Enhancement of Efficiency Stabilization and Color Purity in Blue Organic Light-Emitting Devices Fabricated Utilizing a CBP/DPVBi Double Emitting Layer

The luminance efficiency as a function of the applied voltage for the blue organic light-emitting devices (OLEDs) with a 4,4′-Bis(carbazol-9-yl)biphenyl (CBP)/4,4′-Bis(2,2′-diphenyl-ethen-1-yl)biphenyl (DPVBi) double emitting layer (DEML) was more stable than that of the OLEDs with a DPVBi emitting layer (EML), a CBP EML, or a DPVBi/CBP DEML, regardless of the variation of the applied voltage. The electroluminescence spectra showed that the dominant peak in the OLEDs with a CBP/DPVBi DEML was shifted to higher energy in comparison to that with a DPVBi EML, a CBP EML, or DPVBi/CBP DEML, indicative of the enhancement of the blue color purity.

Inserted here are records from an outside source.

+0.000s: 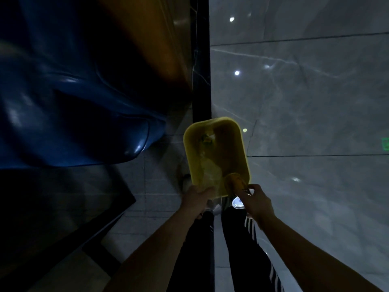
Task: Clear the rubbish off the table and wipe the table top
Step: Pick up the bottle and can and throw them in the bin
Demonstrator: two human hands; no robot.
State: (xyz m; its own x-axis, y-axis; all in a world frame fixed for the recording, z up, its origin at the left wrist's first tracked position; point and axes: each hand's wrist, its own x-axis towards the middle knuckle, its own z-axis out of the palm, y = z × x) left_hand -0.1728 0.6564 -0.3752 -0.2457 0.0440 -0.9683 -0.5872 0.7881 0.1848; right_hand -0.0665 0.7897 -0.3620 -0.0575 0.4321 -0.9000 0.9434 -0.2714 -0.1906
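Note:
A yellow plastic bin hangs in front of me over the floor. My left hand grips its near rim. Inside lie a clear crumpled plastic wrapper and a small dark scrap. My right hand pinches a small yellow-brown piece of rubbish at the bin's near right corner, just over the rim. The scene is very dim, so I cannot tell what the piece is. No table top shows in this view.
A blue and orange padded seat fills the left side. A black vertical strip divides it from glossy grey marble floor. My legs in dark striped trousers are below, with a white round object under my right hand.

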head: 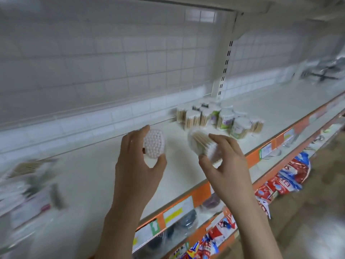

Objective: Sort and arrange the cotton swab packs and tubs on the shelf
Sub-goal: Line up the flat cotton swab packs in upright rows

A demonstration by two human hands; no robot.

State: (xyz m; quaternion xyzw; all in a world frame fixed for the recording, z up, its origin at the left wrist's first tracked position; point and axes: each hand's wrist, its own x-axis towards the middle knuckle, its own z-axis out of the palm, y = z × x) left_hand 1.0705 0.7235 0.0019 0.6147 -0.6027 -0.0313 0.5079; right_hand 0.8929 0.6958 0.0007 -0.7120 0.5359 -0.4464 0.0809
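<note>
Holding tubs | left hand (138, 161) fingers curled round swab tub (154, 144) | right hand (226, 163) pinching tilted tub (200, 144)

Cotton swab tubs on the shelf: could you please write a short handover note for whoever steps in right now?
Left hand grips a tub of swabs, white tips facing the camera.
Right hand grips a second tub, tilted on its side.
Both are held above the white shelf.
Done: a cluster of tubs stands grouped further along.
Left: place these two; the blurred packs at the left await sorting.
</note>
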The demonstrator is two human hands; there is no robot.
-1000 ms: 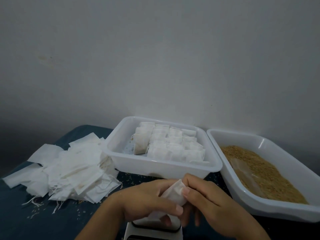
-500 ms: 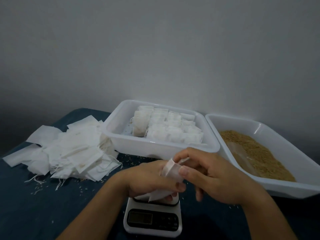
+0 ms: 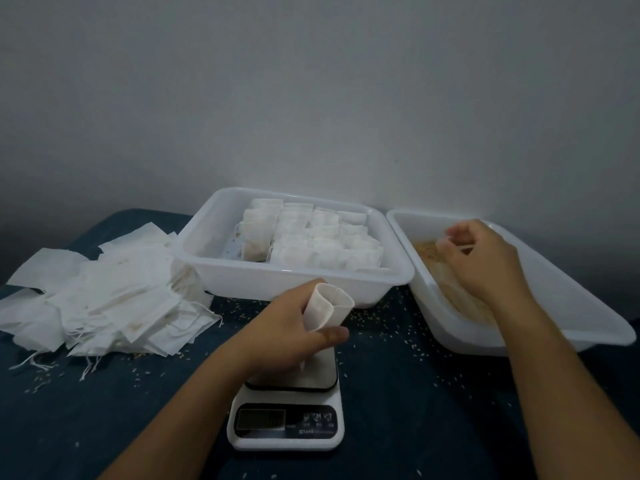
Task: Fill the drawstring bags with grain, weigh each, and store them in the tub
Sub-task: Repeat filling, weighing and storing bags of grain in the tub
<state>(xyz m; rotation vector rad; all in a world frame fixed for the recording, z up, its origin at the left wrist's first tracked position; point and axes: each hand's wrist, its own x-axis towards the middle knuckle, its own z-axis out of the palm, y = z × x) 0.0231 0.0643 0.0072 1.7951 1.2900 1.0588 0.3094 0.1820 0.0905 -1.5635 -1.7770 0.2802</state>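
Your left hand (image 3: 294, 327) holds open empty bag (image 3: 327, 308) above scale (image 3: 289, 407). Your right hand (image 3: 481, 261), fingers curled, reaches into grain (image 3: 427, 252); contents of grip, cannot tell. Tub (image 3: 294, 282) already holds many filled bags; large pile of empty bags (image 3: 100, 299) left on desk (image 3: 415, 410).

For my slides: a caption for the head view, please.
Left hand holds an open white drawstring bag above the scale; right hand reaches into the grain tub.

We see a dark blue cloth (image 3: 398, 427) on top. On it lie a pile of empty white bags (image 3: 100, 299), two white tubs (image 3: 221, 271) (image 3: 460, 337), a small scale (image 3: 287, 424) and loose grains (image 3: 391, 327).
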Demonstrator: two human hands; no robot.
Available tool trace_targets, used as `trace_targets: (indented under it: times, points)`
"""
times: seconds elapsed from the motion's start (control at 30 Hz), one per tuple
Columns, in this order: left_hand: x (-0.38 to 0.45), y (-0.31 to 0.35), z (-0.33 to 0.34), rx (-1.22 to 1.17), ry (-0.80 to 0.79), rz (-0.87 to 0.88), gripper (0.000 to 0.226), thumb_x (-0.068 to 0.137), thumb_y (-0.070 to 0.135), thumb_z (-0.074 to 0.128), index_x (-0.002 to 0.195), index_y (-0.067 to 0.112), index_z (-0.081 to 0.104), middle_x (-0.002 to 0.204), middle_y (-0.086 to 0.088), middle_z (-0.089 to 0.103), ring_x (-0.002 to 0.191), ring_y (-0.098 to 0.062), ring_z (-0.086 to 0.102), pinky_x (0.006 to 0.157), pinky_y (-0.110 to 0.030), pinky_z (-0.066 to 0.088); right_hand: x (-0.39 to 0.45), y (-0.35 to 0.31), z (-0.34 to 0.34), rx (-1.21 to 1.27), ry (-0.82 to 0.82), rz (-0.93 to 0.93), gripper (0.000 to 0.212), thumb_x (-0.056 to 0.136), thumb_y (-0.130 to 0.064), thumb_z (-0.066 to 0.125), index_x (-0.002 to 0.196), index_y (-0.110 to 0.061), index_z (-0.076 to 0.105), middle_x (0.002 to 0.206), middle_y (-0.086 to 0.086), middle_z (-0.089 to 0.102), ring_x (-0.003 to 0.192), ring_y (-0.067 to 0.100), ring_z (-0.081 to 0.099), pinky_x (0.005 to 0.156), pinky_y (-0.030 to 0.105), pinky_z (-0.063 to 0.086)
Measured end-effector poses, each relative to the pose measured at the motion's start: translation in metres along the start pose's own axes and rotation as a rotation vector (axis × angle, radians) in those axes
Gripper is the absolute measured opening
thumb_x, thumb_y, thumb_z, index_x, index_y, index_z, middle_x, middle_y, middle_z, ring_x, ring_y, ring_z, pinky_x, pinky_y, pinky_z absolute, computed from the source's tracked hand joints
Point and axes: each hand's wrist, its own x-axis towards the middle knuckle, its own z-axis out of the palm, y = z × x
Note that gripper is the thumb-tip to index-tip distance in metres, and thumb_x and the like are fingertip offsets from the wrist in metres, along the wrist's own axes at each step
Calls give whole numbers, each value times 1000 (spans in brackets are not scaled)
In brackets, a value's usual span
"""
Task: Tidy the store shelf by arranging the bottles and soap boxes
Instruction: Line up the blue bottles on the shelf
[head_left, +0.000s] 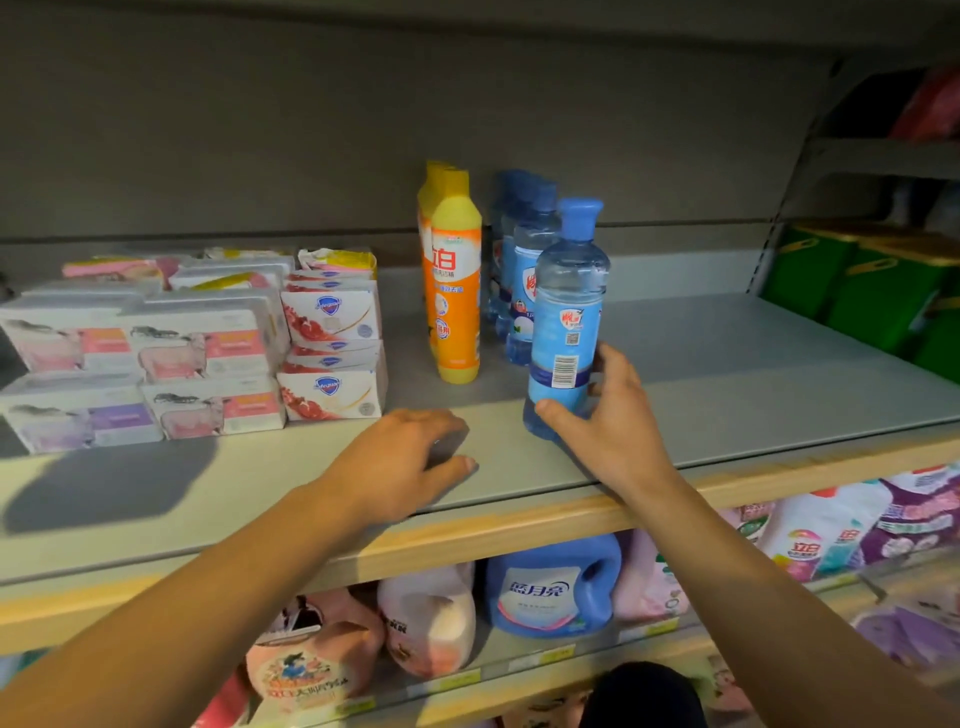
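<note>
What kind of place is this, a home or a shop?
Most likely a shop aisle for cleaning goods. Identical blue bottles and orange bottles stand in rows, many soap boxes are stacked beside them, and detergent jugs fill the lower shelf, above price tags on its edge.

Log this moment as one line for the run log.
right hand: grips front blue bottle, upright | left hand: rests on shelf | soap boxes: stacked
</note>
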Motion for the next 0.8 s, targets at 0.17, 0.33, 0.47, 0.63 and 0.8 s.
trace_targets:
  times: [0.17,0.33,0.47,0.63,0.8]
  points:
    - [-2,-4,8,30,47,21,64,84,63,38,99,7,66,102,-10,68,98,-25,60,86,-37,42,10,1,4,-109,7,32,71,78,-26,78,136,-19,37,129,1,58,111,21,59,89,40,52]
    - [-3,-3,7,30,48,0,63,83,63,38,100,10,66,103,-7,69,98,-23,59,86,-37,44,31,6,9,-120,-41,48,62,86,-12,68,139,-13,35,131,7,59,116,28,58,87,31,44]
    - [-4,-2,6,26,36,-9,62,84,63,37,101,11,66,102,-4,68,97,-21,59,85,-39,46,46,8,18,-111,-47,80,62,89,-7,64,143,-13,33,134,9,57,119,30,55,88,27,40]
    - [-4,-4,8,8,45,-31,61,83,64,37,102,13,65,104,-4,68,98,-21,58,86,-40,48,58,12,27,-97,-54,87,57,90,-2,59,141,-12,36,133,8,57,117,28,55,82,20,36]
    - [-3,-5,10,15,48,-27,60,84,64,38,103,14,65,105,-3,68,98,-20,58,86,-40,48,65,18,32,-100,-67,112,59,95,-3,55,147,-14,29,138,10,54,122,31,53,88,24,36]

Efficiency Enhancement Mechanism of Organic Light-Emitting Devices with an Alq3 Emitting Layer Containing a DPVBi Wide Bandgap Doping Agent

The efficiency of the organic light-emitting devices (OLEDs) with a tris-(8-hydroxyquinoline) aluminum (Alq3) emitting layer (EML) containing a 4,4-bis(2,2diphenyl vinyl)-1,1-biphenyl (DPVBi) doping agent was significantly enhanced in comparison to that with an Alq3 EML without a DPVBi doping agent. The enhancement of the injection efficiency of the OLEDs with an EML doped with a wide-bandgap doping agent was attributed to a decrease in the trap charge density existing in the EML resulting from the existence of the DPVBi doping agent. The luminescence mechanism of the OLEDs fabricated utilizing an Alq3 EML containing a DPVBi wide-bandgap doping agent is described on the basis of the experimental results.